*Work order*:
Below are the records. State how many of their lines hold the word "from", and add nothing else.

*Source material*:
══════════════════════════════

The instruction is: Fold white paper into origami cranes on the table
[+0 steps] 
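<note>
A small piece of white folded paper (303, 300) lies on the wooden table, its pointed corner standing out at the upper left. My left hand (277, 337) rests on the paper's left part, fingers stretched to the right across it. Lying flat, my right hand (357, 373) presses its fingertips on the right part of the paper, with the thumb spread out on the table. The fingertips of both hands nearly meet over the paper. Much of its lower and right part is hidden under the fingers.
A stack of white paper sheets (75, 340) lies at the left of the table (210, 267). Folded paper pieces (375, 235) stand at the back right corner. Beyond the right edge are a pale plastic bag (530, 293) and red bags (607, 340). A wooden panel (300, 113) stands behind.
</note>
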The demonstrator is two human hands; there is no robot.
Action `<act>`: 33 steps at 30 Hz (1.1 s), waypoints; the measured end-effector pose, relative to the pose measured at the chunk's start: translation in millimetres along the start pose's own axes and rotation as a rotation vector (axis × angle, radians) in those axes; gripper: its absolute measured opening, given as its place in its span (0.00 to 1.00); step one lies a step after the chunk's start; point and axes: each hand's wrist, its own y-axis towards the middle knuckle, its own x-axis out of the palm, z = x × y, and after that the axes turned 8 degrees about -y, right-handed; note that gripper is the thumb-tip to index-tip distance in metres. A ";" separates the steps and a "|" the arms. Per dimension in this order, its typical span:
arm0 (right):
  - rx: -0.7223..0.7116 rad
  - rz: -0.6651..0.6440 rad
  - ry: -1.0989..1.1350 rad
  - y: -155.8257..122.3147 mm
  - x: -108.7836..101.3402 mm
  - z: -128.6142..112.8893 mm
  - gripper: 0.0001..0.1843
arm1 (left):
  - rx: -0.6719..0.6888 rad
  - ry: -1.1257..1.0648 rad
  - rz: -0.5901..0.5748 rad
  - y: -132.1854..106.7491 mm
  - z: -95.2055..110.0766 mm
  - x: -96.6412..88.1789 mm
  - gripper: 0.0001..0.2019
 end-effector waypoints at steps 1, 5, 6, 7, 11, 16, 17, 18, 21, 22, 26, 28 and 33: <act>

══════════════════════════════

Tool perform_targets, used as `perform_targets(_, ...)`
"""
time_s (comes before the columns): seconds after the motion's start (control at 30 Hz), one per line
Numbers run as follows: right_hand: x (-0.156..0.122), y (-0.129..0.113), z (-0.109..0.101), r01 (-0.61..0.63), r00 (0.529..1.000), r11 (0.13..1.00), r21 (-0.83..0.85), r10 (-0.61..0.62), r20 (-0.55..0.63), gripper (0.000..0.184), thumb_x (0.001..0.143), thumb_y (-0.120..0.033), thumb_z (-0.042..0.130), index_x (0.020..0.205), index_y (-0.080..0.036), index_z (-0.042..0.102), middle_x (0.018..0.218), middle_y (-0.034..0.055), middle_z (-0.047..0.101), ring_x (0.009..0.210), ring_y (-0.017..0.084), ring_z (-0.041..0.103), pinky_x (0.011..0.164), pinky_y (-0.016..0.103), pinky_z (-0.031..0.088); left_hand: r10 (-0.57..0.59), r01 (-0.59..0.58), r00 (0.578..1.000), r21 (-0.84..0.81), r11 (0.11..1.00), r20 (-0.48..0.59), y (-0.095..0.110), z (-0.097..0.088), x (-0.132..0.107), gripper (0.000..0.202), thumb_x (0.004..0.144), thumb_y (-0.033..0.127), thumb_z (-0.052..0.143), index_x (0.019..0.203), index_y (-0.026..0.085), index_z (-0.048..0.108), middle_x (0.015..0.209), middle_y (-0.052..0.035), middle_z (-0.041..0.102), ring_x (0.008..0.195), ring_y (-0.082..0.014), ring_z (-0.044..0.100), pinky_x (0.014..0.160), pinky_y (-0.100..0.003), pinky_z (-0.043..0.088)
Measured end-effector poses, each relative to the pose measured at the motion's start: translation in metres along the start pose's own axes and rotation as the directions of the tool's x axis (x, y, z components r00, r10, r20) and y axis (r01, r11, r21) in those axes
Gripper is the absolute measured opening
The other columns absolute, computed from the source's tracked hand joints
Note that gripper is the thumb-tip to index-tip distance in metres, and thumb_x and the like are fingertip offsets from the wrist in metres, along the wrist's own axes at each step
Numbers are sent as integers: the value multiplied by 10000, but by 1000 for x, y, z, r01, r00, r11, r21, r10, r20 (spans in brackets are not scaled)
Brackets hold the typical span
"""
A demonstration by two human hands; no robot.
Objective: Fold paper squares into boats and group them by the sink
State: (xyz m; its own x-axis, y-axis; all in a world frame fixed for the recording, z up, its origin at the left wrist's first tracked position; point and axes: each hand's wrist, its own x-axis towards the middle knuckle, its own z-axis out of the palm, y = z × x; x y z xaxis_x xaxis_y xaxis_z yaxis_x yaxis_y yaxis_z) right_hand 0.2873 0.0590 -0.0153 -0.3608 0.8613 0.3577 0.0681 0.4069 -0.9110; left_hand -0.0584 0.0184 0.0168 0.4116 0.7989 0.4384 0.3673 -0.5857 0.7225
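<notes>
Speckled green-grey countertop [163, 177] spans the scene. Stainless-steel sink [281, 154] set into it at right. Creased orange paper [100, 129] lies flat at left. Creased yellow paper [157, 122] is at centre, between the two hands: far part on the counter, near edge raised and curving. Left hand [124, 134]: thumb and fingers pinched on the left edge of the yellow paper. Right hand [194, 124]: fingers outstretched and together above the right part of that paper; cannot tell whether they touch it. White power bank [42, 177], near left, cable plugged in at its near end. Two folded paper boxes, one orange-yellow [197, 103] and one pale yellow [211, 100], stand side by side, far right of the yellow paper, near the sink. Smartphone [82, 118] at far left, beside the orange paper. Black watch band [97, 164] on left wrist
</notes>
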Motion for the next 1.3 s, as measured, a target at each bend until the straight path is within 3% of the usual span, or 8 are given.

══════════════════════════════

*Result*:
2